You have to applaud the RCA for realising something was up but, in the end, it's more important that Alison Storey, chief receptionist at York, has won the inaugural RCA Outstanding Achievement Award. And it is – that's not being sarcastic. The RCA site is really good, about as modern as any website in racing, and it has a great logo.
But sadly no algorithm or other expedient has been found to bring Towcester back to the RCA fold ("fundamental conflicts of interest" tore the parties apart 13 years ago).
An unwitting explorer from Generation Z would be pressed to work out why Wikipedia says there are 60 racecourses in Britain while the RCA presents a seemingly complete map of 59 – unless the four-second span includes an analytical scan and comparison of a map and a list. Next generation, probably, that.
Wikipedia is also at loggerheads with Horse Racing Ireland. Let's face it, HRI looks right with 26 tracks all in. Other sources confirm this and the main page for 'Horseracing in Ireland' concurs.

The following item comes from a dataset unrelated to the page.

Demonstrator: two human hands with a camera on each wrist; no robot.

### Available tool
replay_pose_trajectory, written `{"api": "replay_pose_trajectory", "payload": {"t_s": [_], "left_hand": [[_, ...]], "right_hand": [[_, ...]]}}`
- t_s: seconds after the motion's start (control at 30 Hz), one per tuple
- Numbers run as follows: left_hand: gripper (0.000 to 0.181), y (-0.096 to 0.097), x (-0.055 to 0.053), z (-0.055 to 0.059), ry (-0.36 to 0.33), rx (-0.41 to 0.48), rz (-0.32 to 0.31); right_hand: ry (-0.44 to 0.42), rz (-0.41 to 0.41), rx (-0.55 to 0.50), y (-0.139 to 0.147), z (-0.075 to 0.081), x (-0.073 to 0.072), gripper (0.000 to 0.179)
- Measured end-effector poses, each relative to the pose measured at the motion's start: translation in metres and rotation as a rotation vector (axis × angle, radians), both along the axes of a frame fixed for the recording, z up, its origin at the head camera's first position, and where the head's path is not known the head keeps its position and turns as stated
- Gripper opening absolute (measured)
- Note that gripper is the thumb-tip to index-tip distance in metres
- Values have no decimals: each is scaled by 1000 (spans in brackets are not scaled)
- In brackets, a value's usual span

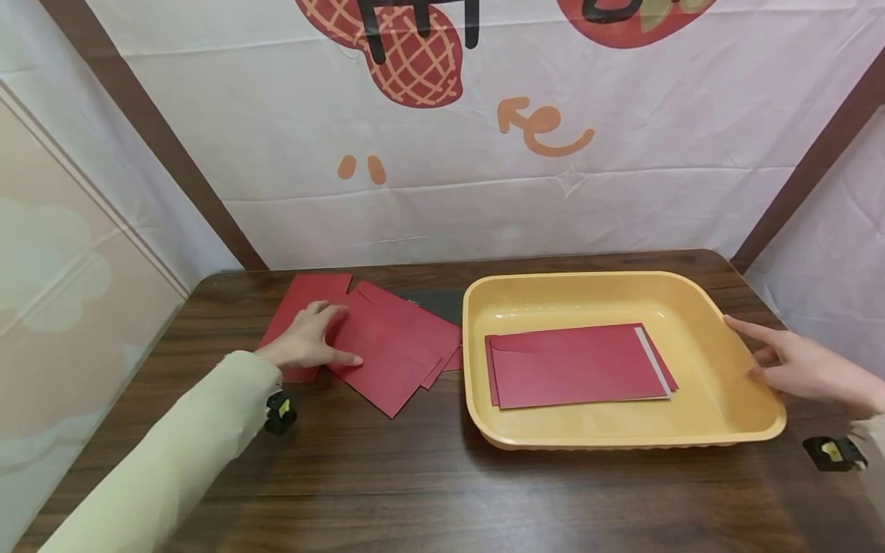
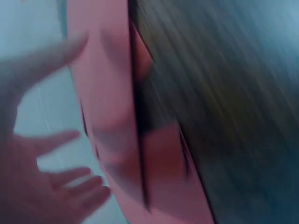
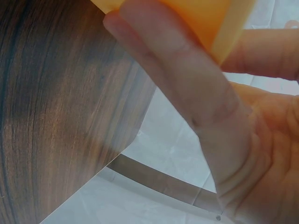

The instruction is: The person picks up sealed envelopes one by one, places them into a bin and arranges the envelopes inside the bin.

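Several red envelopes (image 1: 396, 346) lie overlapping in a loose pile on the left of the table. Over them my left hand (image 1: 309, 338) is spread, thumb apart from the fingers, gripping nothing. Its left wrist view is blurred; the fingers (image 2: 70, 186) and thumb appear beside the envelopes (image 2: 110, 93), and contact cannot be told. A yellow tray (image 1: 594, 432) stands on the right, with red envelopes (image 1: 581, 367) stacked inside, the top one showing a pale strip. My right hand (image 1: 795, 361) holds the tray's right rim between thumb and fingers (image 3: 187, 70).
A dark flat item (image 1: 435, 303) lies partly under the loose envelopes, near the tray's left side. The brown wooden table (image 1: 387, 491) ends at a printed cloth backdrop (image 1: 470, 215). More cloth hangs at both sides.
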State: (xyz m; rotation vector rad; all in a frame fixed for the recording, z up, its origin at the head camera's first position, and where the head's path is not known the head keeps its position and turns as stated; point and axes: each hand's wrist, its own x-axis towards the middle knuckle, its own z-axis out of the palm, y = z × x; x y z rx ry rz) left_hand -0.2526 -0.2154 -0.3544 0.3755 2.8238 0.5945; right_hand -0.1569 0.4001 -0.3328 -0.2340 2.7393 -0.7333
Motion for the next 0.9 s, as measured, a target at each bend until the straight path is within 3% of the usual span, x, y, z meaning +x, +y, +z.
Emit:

But on the category page the rewritable oracle refers to 25 courses in the Republic and two in Northern Ireland. Then it ups the count south of the border to 26. There's a reason for this – these pages are not always done manually, but sometimes by templates, which lag behind. Little use for modern generations.
Thank Zeus there was a member of Generation ! around. They gave it a bit of attention and noticed that Limerick Junction railway station was included. A fine little station, by the looks of it, with serviceable track, but out of its depth.
It took a passing member of Generation Om, who contemplated the page for a nanosecond, to spot the defunct Greenpark further making up the numbers. Sounds lovely, but it's not any more. JFK went there.
There's one message today for both racecourse visitors and the journalists of Generation Z+n. Never rely on Wikipedia. Even if you look at it for more than four seconds.